Plesiosaurs were highly specialized marine dinosaurs. They had a small head on a very long neck, long tear-shaped bodies, a stumpy tail, and four wide flippers. They were pretty similar in shape to what you’d imagine the Loch Ness monster to be.
And just like with the Loch Ness monster, none of the workers at the mine expected to run into this fossil. The Enchanted Designs Ammonite Mine has been shut down during winter, so activity at the site is still picking up as the mining season is still fresh. One of the crews digging for ammonites there ran into a large and compact mass of material (a ‘concretion’) that stood out from the mine’s rock walls.
Based on the fossilized fragments recovered so far, the specimen was likely 7 meters (~23 ft) long when it died; almost half of that length is just neck.
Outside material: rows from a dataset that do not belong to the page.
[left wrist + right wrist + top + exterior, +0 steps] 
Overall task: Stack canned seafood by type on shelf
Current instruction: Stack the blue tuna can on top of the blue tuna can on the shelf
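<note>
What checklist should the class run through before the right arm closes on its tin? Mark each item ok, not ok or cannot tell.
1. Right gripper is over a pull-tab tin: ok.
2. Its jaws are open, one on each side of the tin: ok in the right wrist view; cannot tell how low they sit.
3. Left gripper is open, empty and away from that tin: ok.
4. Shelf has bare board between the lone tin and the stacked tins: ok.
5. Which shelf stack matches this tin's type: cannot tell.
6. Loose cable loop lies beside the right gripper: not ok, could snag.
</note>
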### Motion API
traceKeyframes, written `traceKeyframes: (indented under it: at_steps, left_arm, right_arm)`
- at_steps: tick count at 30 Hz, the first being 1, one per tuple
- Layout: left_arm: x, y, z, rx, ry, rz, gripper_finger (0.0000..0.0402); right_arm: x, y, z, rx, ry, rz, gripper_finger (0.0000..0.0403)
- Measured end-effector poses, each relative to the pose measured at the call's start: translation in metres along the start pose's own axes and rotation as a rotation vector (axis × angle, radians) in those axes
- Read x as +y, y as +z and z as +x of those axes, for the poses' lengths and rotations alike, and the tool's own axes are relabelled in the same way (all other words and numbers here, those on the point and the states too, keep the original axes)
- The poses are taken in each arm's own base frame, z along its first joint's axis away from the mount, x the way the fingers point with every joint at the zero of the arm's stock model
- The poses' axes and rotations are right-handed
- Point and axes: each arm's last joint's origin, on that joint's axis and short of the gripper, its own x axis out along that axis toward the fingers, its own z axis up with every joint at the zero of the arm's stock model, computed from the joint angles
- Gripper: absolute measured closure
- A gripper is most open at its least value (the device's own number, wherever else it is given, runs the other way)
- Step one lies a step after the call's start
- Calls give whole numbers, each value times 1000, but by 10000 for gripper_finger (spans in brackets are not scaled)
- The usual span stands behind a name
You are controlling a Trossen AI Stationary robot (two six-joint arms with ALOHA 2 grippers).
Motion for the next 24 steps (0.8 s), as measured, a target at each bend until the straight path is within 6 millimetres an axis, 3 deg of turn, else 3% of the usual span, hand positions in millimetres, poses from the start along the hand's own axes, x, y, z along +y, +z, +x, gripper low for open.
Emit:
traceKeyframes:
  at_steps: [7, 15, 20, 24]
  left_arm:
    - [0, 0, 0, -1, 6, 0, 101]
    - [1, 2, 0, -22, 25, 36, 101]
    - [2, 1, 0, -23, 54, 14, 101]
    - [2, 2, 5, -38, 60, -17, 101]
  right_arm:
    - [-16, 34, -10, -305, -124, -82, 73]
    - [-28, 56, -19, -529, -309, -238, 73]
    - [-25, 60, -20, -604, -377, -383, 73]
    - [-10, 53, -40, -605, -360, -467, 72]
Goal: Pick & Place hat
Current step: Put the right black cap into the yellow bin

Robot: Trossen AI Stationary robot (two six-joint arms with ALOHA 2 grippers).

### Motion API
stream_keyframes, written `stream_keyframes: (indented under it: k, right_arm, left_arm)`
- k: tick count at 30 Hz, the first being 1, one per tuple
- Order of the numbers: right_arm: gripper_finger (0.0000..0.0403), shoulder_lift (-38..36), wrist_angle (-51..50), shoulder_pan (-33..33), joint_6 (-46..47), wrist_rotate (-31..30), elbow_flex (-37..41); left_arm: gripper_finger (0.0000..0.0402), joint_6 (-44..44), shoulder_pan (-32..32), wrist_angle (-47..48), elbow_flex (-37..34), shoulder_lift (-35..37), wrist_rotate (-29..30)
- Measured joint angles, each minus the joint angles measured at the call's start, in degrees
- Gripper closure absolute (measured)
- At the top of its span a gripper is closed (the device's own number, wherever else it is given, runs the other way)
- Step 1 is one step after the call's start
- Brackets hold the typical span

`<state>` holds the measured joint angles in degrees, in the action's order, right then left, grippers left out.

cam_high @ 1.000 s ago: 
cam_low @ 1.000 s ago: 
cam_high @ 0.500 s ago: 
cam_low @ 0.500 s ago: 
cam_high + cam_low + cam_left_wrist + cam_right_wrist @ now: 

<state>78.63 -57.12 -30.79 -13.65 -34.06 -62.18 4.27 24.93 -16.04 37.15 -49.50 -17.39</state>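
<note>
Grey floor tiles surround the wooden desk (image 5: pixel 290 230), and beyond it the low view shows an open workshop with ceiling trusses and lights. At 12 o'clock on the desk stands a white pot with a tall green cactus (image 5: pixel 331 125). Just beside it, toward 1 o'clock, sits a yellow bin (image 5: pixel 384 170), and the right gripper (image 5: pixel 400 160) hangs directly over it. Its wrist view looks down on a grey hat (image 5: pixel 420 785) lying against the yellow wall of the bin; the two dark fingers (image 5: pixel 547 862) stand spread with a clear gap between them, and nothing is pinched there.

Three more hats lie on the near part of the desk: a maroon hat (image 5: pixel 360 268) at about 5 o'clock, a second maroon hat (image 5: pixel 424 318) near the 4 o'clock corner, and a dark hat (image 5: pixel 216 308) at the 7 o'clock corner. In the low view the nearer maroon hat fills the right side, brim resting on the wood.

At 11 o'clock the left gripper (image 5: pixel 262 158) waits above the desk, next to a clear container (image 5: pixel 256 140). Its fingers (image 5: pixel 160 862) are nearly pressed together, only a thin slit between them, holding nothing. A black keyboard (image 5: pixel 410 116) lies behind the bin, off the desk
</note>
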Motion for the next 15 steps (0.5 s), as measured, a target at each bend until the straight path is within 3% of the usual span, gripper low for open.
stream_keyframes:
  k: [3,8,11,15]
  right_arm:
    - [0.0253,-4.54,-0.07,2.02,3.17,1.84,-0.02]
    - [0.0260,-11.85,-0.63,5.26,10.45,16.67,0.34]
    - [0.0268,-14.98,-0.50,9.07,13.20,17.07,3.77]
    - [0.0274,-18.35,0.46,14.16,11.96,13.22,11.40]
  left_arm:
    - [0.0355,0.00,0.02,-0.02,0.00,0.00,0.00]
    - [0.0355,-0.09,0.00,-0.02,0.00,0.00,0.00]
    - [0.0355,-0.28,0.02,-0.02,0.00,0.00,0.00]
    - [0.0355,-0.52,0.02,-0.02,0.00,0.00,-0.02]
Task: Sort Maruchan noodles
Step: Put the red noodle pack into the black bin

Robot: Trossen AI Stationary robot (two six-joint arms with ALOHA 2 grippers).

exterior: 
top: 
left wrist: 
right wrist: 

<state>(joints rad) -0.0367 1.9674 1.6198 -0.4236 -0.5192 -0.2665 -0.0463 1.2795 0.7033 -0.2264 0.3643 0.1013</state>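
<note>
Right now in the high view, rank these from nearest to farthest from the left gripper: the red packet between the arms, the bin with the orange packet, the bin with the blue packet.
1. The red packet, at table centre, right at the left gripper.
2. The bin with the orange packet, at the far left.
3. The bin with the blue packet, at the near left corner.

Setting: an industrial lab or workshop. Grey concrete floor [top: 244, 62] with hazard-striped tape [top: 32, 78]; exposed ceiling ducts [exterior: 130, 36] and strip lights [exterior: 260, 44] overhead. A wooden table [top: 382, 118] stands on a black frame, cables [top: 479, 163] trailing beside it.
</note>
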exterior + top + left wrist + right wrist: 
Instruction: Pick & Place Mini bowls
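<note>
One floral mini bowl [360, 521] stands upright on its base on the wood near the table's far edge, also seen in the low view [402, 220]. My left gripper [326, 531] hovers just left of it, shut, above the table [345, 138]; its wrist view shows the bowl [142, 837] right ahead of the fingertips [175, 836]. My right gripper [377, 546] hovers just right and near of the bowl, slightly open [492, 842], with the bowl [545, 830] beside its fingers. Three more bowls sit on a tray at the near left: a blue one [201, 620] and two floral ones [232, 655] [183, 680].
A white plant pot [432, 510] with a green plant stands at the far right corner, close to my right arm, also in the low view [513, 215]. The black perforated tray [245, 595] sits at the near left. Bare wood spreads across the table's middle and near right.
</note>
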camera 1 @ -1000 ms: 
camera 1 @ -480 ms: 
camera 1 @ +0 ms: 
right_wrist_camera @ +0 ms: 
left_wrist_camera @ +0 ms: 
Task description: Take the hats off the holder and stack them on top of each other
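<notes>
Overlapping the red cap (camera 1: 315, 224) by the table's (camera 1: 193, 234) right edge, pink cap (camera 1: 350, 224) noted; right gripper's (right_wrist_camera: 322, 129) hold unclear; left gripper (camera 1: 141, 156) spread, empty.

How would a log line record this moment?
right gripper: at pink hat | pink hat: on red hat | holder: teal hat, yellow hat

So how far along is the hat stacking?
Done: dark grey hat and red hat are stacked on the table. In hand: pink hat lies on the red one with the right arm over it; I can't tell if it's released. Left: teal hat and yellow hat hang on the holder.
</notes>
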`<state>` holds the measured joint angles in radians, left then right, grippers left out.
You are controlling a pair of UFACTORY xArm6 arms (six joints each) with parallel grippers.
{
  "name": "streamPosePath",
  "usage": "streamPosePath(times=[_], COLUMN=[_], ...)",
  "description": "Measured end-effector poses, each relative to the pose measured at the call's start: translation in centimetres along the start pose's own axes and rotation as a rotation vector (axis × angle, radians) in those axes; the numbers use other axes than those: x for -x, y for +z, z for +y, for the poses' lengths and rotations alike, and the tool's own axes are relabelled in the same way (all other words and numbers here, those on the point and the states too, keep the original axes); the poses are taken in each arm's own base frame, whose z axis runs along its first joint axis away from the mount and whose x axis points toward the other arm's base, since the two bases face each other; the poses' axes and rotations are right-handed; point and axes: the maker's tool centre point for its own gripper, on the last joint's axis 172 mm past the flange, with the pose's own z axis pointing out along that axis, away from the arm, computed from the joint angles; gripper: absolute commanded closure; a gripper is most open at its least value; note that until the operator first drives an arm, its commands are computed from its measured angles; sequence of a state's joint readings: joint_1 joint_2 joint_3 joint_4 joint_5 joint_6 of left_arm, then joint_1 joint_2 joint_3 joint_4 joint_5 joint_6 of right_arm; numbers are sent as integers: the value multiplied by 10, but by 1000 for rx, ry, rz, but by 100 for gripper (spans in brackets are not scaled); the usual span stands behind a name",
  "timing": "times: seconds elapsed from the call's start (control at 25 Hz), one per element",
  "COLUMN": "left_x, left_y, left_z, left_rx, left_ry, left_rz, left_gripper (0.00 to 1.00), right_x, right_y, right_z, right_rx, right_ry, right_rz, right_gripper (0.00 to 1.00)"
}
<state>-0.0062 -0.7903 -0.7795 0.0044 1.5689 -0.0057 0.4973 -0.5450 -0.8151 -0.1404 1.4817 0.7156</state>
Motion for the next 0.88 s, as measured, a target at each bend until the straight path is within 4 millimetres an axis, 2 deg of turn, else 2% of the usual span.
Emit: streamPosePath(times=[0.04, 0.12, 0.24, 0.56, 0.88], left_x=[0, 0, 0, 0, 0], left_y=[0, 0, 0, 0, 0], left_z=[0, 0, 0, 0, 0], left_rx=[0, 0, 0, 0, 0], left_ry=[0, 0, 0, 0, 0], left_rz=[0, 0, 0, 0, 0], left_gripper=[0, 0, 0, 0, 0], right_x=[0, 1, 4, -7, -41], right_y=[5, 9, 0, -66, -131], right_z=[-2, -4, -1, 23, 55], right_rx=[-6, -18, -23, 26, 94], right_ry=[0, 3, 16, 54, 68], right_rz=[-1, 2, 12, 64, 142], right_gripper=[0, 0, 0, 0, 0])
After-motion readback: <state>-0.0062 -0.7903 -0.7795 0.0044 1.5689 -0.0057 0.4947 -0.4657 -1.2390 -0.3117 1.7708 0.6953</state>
This would mean that the animal was still pretty young, likely an adolescent, when it met its end. Other plesiosaur specimens that we’ve recovered reach up to 14 m (46 ft) in length, with a similar neck-to-not-neck ratio.
What made the discovery particularly surprising is that marine reptile fossils are very rare in the Bearpaw Formation, which stretches through Alberta, Saskatchewan, and Montana, and into which the mine delves. Around 75 million years ago, when this formation was still on the surface, the area was the bottom of a shallow tropical sea. A large number of ammonites, fish and marine reptiles lived here, which is why the formation is such a rich source of fossils. However, this is the first time a specimen of this kind has been recovered from the mine.
The plesiosaur and other undetermined fossils have been collected and taken to the Royal Tyrrell Museum, where they will be removed from their rocky prisons for research.